Remote digging machine sent to help trapped Idaho miner

A drone digging machine arrived on Sunday at a silver mine in Idaho where a lone worker has been trapped by a cave-in more than a mile underground with no outside contact since late Friday.

The miner, Larry Marek, 53, a 30-year veteran of the industry, was tapping a vein of silver in a mine owned by Hecla Mining Company in northern Idaho when a section of tunnel collapsed for unknown reasons, according to the company.

A second miner he was working with escaped without injury, but rescuers have had no contact with Marek since the accident on Friday evening. His condition was unknown.

Commercial operations at the Lucky Friday Mine were immediately suspended, and the mine was in "full rescue operation," company officials said.

"We are in communications with the family and have been keeping them up to date," Melanie Hennessey, a Helca executive, said in a statement on Sunday. "Our thoughts and prayers are with the family and friends."

As of Sunday morning, 10-person rescue teams working around the clock had cleared about 25 feet of an estimated 75-foot blockage in a collapsed corridor separating crews from the trapped miner, securing the ground as they advanced.

The company flew in a special excavation machine known as a mucker that can be operated by remote control.
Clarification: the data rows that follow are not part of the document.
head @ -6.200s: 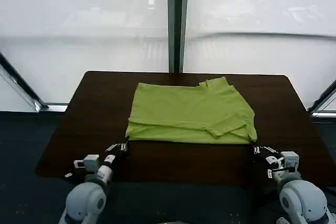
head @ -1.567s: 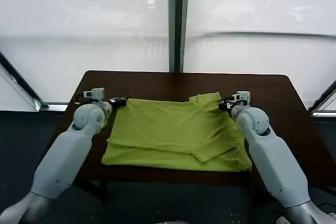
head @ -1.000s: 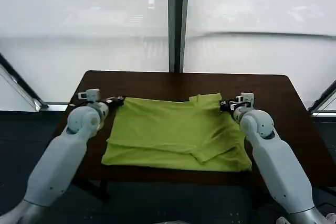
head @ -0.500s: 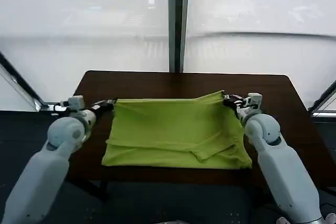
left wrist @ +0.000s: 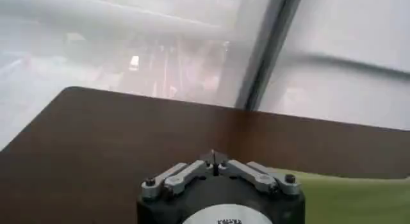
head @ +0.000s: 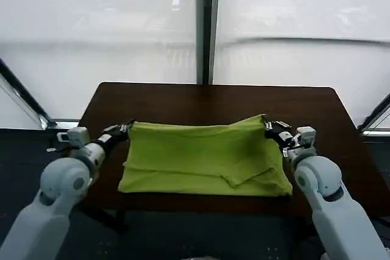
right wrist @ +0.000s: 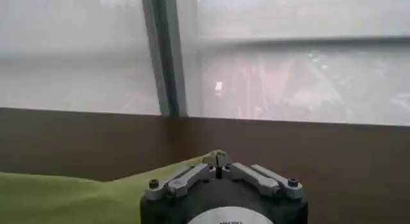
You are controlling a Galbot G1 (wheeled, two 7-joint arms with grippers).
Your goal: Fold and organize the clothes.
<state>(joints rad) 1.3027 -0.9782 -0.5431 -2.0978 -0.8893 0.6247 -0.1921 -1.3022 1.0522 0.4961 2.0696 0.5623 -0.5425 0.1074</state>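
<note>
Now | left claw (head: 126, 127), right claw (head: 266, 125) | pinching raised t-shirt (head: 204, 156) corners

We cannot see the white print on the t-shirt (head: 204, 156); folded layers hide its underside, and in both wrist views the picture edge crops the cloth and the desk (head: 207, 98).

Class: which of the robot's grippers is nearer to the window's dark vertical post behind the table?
Right. The right gripper grips the green t-shirt's far right corner, closer to the post; the left gripper grips the far left corner, farther off.
</note>
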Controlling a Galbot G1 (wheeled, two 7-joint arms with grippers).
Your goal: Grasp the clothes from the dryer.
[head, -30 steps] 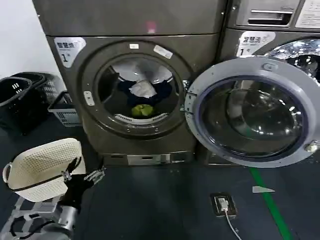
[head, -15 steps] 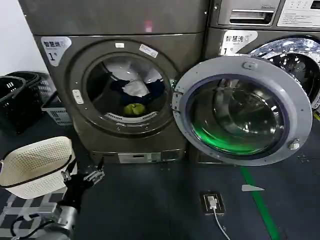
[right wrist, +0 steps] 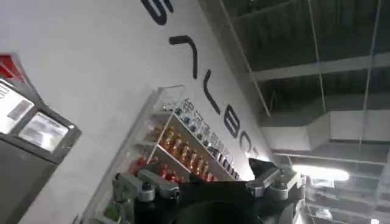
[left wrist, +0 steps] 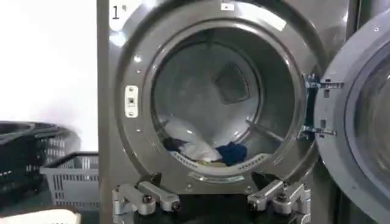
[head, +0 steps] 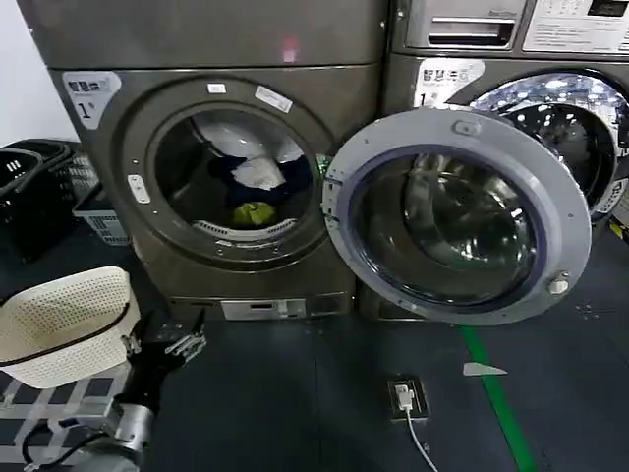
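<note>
The dryer [head: 324, 147], dark grey-bronze, stands with its round door [head: 570, 211] swung open to the right. Inside the drum lie the clothes: a white piece [head: 258, 173], dark navy fabric [head: 228, 173] and a yellow-green garment [head: 254, 213]. My left gripper [head: 162, 341] hangs low in front of the machine, well short of the porthole, open and empty. In the left wrist view the clothes [left wrist: 196, 150] rest at the drum's bottom beyond the left gripper [left wrist: 213, 204]. My right gripper [right wrist: 213, 187] is open, pointing up at a wall.
A white perforated basket [head: 59, 329] sits by my left arm. Black baskets [head: 29, 192] and a grey one [head: 95, 211] stand left of the dryer. A second machine [head: 580, 59] is behind the open door. A floor socket [head: 405, 398] and green line [head: 494, 393] lie ahead.
The dryer and its door have slid leftward in the head view over the last second. My left gripper keeps its low place beside the white basket, still open.
</note>
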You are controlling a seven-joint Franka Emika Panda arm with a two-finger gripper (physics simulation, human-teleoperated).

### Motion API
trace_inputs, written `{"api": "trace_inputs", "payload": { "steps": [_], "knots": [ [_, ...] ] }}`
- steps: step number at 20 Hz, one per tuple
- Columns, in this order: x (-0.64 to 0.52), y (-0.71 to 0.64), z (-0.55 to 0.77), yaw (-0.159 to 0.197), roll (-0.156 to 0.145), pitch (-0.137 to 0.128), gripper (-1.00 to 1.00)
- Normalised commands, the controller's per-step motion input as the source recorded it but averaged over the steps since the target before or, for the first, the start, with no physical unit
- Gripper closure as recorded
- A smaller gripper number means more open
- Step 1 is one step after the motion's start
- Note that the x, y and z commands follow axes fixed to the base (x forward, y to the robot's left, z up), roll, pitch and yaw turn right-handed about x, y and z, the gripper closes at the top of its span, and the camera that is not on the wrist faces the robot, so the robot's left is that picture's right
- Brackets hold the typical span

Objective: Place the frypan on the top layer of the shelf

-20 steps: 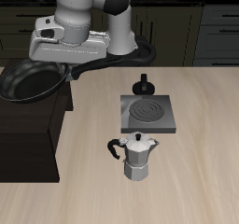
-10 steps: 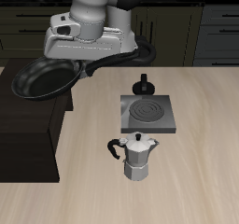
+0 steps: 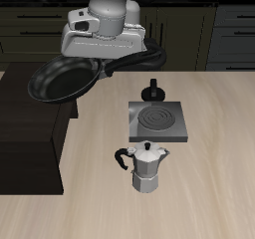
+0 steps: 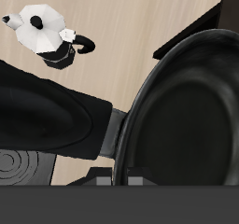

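The frypan [image 3: 62,79], round, shallow and glossy black, hangs in the air over the back corner of the very dark shelf [image 3: 30,148], above its flat top and partly past its edge. My gripper [image 3: 103,62] is shut on the pan's long black handle [image 3: 139,59], close to the bowl. In the wrist view the frypan's bowl [image 4: 191,116] fills much of the frame, with the handle [image 4: 56,111] running away from it and a corner of the shelf [image 4: 201,22] behind. My fingertips are hidden by the pan.
A square grey burner plate [image 3: 156,121] with a spiral coil lies mid-table. A small black knobbed stand [image 3: 152,89] is behind it. A silver moka pot [image 3: 147,166] stands nearer the front edge and also shows in the wrist view [image 4: 47,36]. Dark cabinets [image 3: 224,34] line the back.
My arm has carried the frypan sideways along the shelf top toward the burner side and slightly higher. The pan now overhangs the shelf's edge. The grip has not changed.
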Motion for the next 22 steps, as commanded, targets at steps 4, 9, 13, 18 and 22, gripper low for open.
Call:
{"api": "trace_inputs", "payload": {
  "steps": [4, 9, 13, 18, 22],
  "knots": [
    [-0.19, 0.70, 0.03, 0.006, 0.083, -0.007, 1.00],
    [-0.10, 0.40, 0.00, -0.025, 0.049, 0.002, 1.00],
    [-0.06, 0.29, 0.05, -0.026, 0.015, -0.024, 1.00],
    [-0.02, 0.16, -0.03, -0.051, 0.013, -0.024, 1.00],
    [-0.05, 0.33, -0.20, -0.018, 0.022, 0.013, 1.00]
  ]
}}
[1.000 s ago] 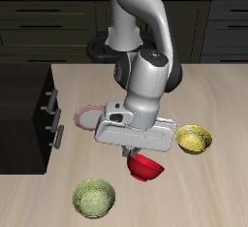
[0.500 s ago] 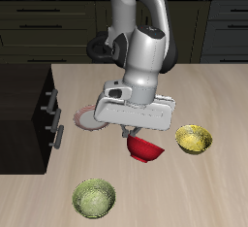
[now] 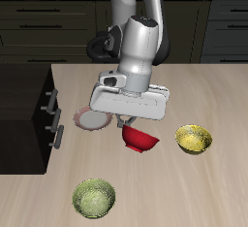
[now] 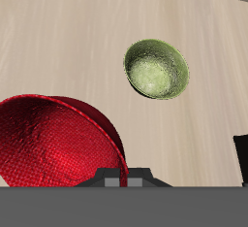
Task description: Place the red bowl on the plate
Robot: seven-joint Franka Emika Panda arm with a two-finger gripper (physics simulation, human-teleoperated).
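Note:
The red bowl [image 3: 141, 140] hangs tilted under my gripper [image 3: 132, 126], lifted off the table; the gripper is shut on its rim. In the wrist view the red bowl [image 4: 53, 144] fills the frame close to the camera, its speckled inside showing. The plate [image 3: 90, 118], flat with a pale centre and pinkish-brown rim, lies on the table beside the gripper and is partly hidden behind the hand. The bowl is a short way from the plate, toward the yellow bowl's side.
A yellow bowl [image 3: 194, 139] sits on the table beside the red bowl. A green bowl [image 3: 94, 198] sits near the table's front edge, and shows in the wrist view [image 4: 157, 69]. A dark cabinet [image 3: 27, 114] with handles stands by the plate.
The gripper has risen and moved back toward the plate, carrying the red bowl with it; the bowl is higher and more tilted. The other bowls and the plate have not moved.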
The drone digger arrived on Sunday morning and had to be disassembled to be taken a mile down into the mine and put back together.

Mine officials said the mucker would accelerate the pace of digging since the time-consuming practice of securing the tunnel roof as digging proceeded was unnecessary for a drone.

Hennessey, Helca's vice president for investor relations, said they company was focused entirely on the rescue and has not yet "focused on why and how this occurred."

The accident comes as Hecla is seeking to expand the depth of the Lucky Friday to 8,000 feet. It occurred the same day the U.S. Department of Labor released a report faulting federal mining inspectors who oversee safety for failing in some instances last year to "properly evaluate the gravity and negligence in certain citations."

Hecla employs 275 workers and 100 contractors at Lucky Friday, a hard-rock mine in an historic silver-mining district east of Coeur d'Alene, Idaho, near the Idaho-Montana border.

The operation uses a mining method known as cut-and-fill, where cuts into silver-bearing ore are back-filled with waste rock before a new section of the vein is tapped. The ore is hauled to the surface, where it is milled into a concentrate shipped to British Columbia for smelting.

The mine, which has been in production for nearly 70 years, yielded 3.4 million ounces of silver in 2009.

Lucky Friday is one of three active mines in the United States owned by Hecla, which is based in Coeur d'Alene.